Una gravidanza non è un impiccio né una malattia. È la vigilia della festa della vita, che tutti dovremmo celebrare come merita. Lo facciamo? No. Le carenze pubbliche le conosciamo. Partiamo dalle cose semplici. I bambini non li porta a scuola lo Spirito Santo, che ha altro da fare. Negli USA ci pensa lo school bus; in Italia tocca ai genitori o ai nonni (quando ci sono). Le aziende – magari le stesse che organizzano convegni sul «valore delle donne» – spesso negano il part-time. Ho trovato una brava collaboratrice, anni fa, perché la radio dove lavorava le ha detto, dopo la nascita della figlia: tempo pieno o dimissioni. Il marito viaggiava per lavoro. Ha dovuto dimettersi. Altro che #fertilityday.”

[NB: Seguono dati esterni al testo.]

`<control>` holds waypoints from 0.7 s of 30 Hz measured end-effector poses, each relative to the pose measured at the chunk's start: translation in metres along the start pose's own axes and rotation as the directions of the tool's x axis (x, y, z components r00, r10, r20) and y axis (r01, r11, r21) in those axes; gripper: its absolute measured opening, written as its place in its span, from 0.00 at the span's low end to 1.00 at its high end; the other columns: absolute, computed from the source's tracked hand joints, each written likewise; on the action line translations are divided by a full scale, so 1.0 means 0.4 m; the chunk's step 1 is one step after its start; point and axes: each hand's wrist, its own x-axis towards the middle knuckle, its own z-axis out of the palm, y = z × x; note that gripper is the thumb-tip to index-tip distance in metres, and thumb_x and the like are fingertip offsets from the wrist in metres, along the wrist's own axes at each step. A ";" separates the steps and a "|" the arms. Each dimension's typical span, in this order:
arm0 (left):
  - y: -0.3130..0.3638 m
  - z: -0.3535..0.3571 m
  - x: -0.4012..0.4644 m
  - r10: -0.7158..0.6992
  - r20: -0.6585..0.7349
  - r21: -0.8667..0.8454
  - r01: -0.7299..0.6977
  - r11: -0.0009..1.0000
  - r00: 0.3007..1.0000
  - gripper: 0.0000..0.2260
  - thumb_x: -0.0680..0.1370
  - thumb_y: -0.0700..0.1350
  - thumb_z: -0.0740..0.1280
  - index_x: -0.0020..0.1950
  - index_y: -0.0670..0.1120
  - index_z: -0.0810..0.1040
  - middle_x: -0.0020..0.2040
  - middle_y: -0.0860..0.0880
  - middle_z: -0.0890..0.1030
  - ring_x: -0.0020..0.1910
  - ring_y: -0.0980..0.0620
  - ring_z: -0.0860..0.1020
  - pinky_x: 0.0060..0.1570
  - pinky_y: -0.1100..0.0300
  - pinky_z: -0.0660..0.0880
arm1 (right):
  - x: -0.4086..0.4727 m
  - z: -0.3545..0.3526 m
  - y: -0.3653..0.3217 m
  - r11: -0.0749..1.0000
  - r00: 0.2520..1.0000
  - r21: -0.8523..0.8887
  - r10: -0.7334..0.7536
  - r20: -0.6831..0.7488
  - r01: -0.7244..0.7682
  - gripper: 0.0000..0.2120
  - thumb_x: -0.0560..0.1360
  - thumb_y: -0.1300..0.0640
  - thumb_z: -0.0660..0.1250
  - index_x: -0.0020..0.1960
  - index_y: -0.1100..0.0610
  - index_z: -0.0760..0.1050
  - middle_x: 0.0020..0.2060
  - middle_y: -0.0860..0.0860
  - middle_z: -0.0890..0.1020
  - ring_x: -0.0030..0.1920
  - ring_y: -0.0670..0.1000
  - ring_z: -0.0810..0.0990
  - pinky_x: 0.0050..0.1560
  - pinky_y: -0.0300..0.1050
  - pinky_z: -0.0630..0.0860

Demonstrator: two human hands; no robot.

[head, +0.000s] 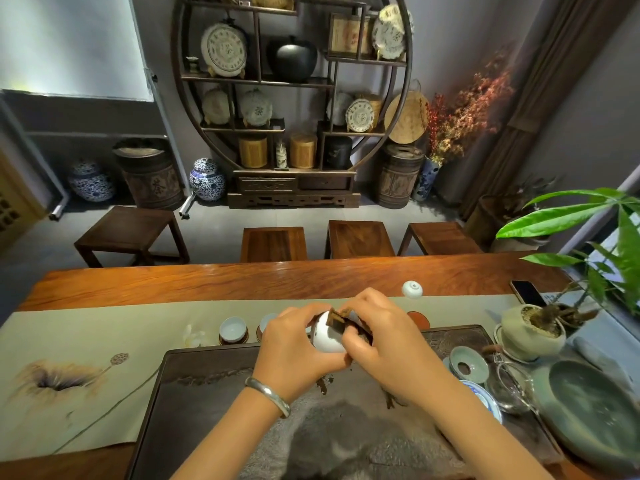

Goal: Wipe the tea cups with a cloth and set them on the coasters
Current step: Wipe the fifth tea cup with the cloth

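Observation:
My left hand point(294, 344) grips a white tea cup point(327, 336) above the dark tea tray point(194, 382). My right hand point(374, 337) presses a dark brown cloth point(341, 320) against the cup's side. Behind my hands, one pale blue cup point(232, 329) sits on a dark coaster on the runner, and a second cup point(267, 322) on a coaster is half hidden by my left hand. A red-brown coaster point(418, 318) lies bare to the right of my hands. Another white cup point(412, 289) lies upside down further back.
A potted plant point(531, 336), celadon strainer holder point(468, 365), mesh strainer point(512, 389) and a large green dish point(595, 420) crowd the right side. A phone point(527, 292) lies at the far right. Several wooden stools stand beyond the table's far edge. A grey cloth point(349, 441) covers the tray's near part.

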 end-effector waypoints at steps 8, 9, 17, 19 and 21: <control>-0.003 0.002 0.009 -0.044 -0.007 0.047 0.044 0.998 0.999 0.22 0.60 0.57 0.78 0.51 0.58 0.79 0.45 0.61 0.80 0.47 0.59 0.78 0.46 0.64 0.76 | 0.005 -0.066 0.036 0.988 0.990 0.128 0.103 -0.093 -0.091 0.06 0.71 0.62 0.64 0.36 0.55 0.75 0.37 0.50 0.76 0.40 0.46 0.73 0.40 0.40 0.69; 0.000 0.001 0.010 -0.035 0.003 0.053 0.035 0.998 0.999 0.22 0.60 0.57 0.78 0.52 0.58 0.79 0.46 0.60 0.81 0.48 0.59 0.78 0.47 0.63 0.76 | 0.003 -0.066 0.035 0.990 0.989 0.121 0.090 -0.119 -0.076 0.06 0.71 0.63 0.65 0.39 0.54 0.77 0.38 0.49 0.77 0.42 0.45 0.74 0.42 0.37 0.70; 0.035 0.004 0.006 0.053 -0.040 0.065 -0.051 0.997 0.998 0.20 0.61 0.57 0.70 0.52 0.56 0.80 0.45 0.62 0.82 0.46 0.61 0.76 0.44 0.69 0.73 | -0.019 -0.021 0.025 0.999 0.993 0.040 -0.002 -0.117 0.006 0.11 0.73 0.60 0.67 0.54 0.53 0.80 0.45 0.47 0.75 0.46 0.42 0.74 0.44 0.25 0.67; 0.030 0.004 0.005 0.051 -0.038 0.075 -0.048 0.996 0.998 0.21 0.61 0.57 0.70 0.53 0.55 0.81 0.46 0.61 0.82 0.47 0.60 0.76 0.45 0.66 0.74 | -0.023 -0.020 0.024 1.000 0.996 0.015 -0.006 -0.091 0.008 0.10 0.73 0.59 0.66 0.53 0.53 0.79 0.45 0.46 0.74 0.45 0.42 0.73 0.43 0.27 0.67; 0.026 0.007 0.003 0.054 -0.036 0.078 -0.051 0.996 0.998 0.21 0.61 0.56 0.72 0.53 0.54 0.81 0.46 0.60 0.82 0.47 0.59 0.77 0.45 0.64 0.75 | -0.023 -0.017 0.024 0.998 0.999 0.052 0.027 -0.046 -0.025 0.07 0.74 0.59 0.64 0.49 0.53 0.78 0.43 0.44 0.73 0.43 0.42 0.73 0.41 0.30 0.67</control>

“Diventar madri è un master d’alto livello. Si ritorna al lavoro più tenaci, più capaci di affrontare le difficoltà, più mature. Ma il datore di lavoro deve capirlo. Non è questione di legislazione, che esiste (le poche donne che ne abusano, lo sappiano: danneggiano tutte le altre). È questione di regole del gioco collettivo. Con queste carriere, con queste aspettative, con questi luoghi di lavoro e con questi colleghi, una giovane donna italiana deve scegliere: figli o carriera. C’è una terza via: il sacrificio disumano. Ma non si può e non si deve chiedere”.
Unimamme, voi condividete lo sfogo di questa mamma? Cosa le direste?